EXERCISE: In the records below, the line with "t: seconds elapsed" opens the range and the line with "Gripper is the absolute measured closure" closes it; print that range exactly and nothing else.

***** DATA UNDER STUDY

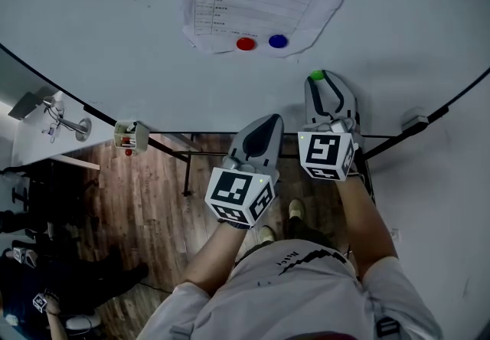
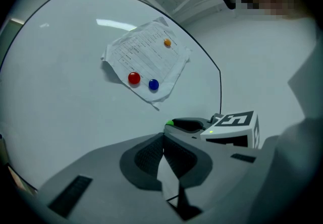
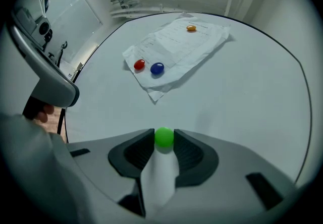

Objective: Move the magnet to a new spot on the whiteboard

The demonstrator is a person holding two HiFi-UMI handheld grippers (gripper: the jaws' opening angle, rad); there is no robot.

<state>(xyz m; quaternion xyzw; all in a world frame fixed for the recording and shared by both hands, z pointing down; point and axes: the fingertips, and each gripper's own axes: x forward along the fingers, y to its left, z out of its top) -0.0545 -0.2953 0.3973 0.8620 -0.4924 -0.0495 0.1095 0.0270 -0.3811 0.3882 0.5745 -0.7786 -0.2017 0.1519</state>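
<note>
Now the right gripper [image 3: 164, 133] grasps the green magnet [image 3: 164, 138] in its jaws on the whiteboard [image 3: 232, 92], while the left gripper [image 2: 162, 140] has its jaws clenched empty.

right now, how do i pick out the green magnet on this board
On the whiteboard, find the printed sheet. Below it, over bare board, the right gripper pinches the green magnet between its jaw tips. The red magnet, the blue magnet and the orange magnet sit on the sheet; this green one alone is off it.
</note>
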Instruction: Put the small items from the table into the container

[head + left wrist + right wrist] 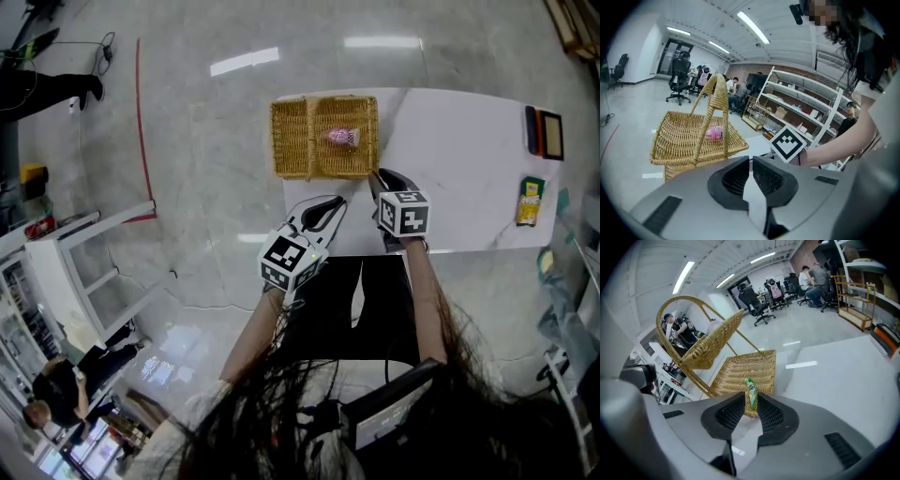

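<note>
A wicker basket (pixel 292 141) with a tall handle stands at the left end of the white table (pixel 459 159). A pink packet (pixel 340 137) lies inside it, and the left gripper view shows the pink packet (pixel 714 132) in the basket (pixel 679 136) too. My right gripper (pixel 380 178) hovers at the basket's near right corner. In the right gripper view, a small green packet (pixel 750 389) stands between its parted jaws (pixel 751 398), over the basket's rim (pixel 745 371). My left gripper (pixel 333 204), (pixel 751 160) sits at the table's near left corner, jaws together and empty.
At the table's far right lie a dark and orange case (pixel 544 133) and a yellow-green packet (pixel 531 201). A white shelf unit (pixel 75 262) stands on the floor to the left, beside a red floor line (pixel 141 122). People sit at desks in the background.
</note>
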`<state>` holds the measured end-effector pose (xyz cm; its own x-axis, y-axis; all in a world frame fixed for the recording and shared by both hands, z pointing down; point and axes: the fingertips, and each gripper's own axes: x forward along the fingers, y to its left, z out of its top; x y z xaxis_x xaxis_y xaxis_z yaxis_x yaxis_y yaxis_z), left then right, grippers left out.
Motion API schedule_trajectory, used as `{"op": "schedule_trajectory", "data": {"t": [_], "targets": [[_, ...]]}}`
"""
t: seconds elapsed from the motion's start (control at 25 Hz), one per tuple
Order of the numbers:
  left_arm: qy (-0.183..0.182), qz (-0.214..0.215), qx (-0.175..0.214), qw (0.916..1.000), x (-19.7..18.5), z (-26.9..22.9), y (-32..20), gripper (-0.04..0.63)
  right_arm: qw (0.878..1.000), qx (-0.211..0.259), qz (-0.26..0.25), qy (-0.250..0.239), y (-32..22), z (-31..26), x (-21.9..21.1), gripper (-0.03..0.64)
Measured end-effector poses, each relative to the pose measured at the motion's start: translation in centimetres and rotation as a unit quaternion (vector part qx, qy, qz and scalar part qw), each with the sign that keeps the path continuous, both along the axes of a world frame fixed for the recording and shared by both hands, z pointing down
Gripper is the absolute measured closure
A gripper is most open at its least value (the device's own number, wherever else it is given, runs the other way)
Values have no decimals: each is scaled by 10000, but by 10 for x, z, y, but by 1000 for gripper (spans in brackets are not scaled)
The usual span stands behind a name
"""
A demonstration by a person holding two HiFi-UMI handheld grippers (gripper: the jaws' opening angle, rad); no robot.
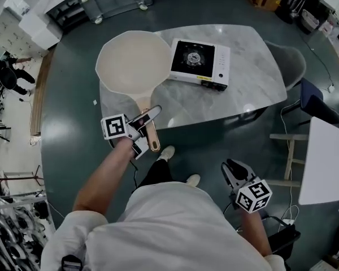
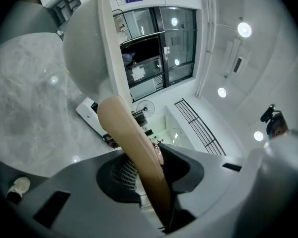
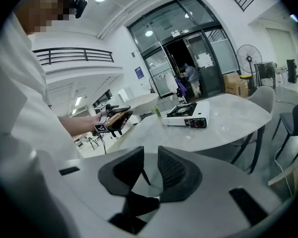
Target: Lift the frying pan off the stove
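Note:
The cream frying pan (image 1: 133, 66) hangs over the left part of the marble table (image 1: 248, 89), just left of the white portable stove (image 1: 199, 62) and clear of its burner. My left gripper (image 1: 150, 117) is shut on the pan's wooden handle (image 1: 152, 140). In the left gripper view the handle (image 2: 134, 148) runs up between the jaws to the pan (image 2: 87, 58), tilted on edge there. My right gripper (image 1: 231, 171) hangs low beside the person's right side, away from the table. It is open, and nothing lies between its pads (image 3: 175, 170).
A grey chair (image 1: 291, 61) and a dark blue chair (image 1: 316, 103) stand at the table's right side. A second white tabletop (image 1: 327, 162) sits at the far right. The person's feet (image 1: 166, 151) are at the table's near edge.

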<state>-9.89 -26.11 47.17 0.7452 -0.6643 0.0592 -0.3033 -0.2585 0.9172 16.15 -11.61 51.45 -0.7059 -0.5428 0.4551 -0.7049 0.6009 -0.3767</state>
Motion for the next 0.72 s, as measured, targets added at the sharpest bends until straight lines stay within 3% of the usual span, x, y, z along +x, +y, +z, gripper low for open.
{"op": "schedule_trajectory", "data": {"t": [0.24,0.72], "targets": [[113,-361,-118,9992,-34,21,37,472,9996,-49,-292,36,7,3,-18,529],[414,-230,-241,9986,-93,79,31,471,9991,127,181,373,8,-22,-65,532]]}}
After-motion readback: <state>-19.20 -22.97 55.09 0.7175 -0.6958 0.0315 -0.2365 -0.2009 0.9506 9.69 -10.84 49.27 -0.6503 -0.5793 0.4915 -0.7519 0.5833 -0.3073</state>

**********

COMPLETED EXERCISE:
t: seconds elapsed from the motion's start (control at 25 Hz), one per tuple
Order of the numbers:
  left_arm: qy (-0.183..0.182), qz (-0.214..0.215), qx (-0.175..0.214), qw (0.916..1.000), x (-19.7..18.5), z (-26.9..22.9), y (-32..20), gripper (-0.04..0.63)
  right_arm: qw (0.878..1.000), qx (-0.211..0.259), qz (-0.26..0.25), qy (-0.250..0.239), y (-32..22), z (-31..26), x (-21.9..21.1), gripper (-0.03..0.64)
Measured end-effector poses, each relative to the pose measured at the motion's start: translation in centimetres and rotation as a unit quaternion (vector part qx, qy, qz and scalar part qw), each with the sign that keeps the path continuous, both along the axes of a world frame fixed for the recording and shared by both hands, z pointing down
Gripper is the absolute measured closure

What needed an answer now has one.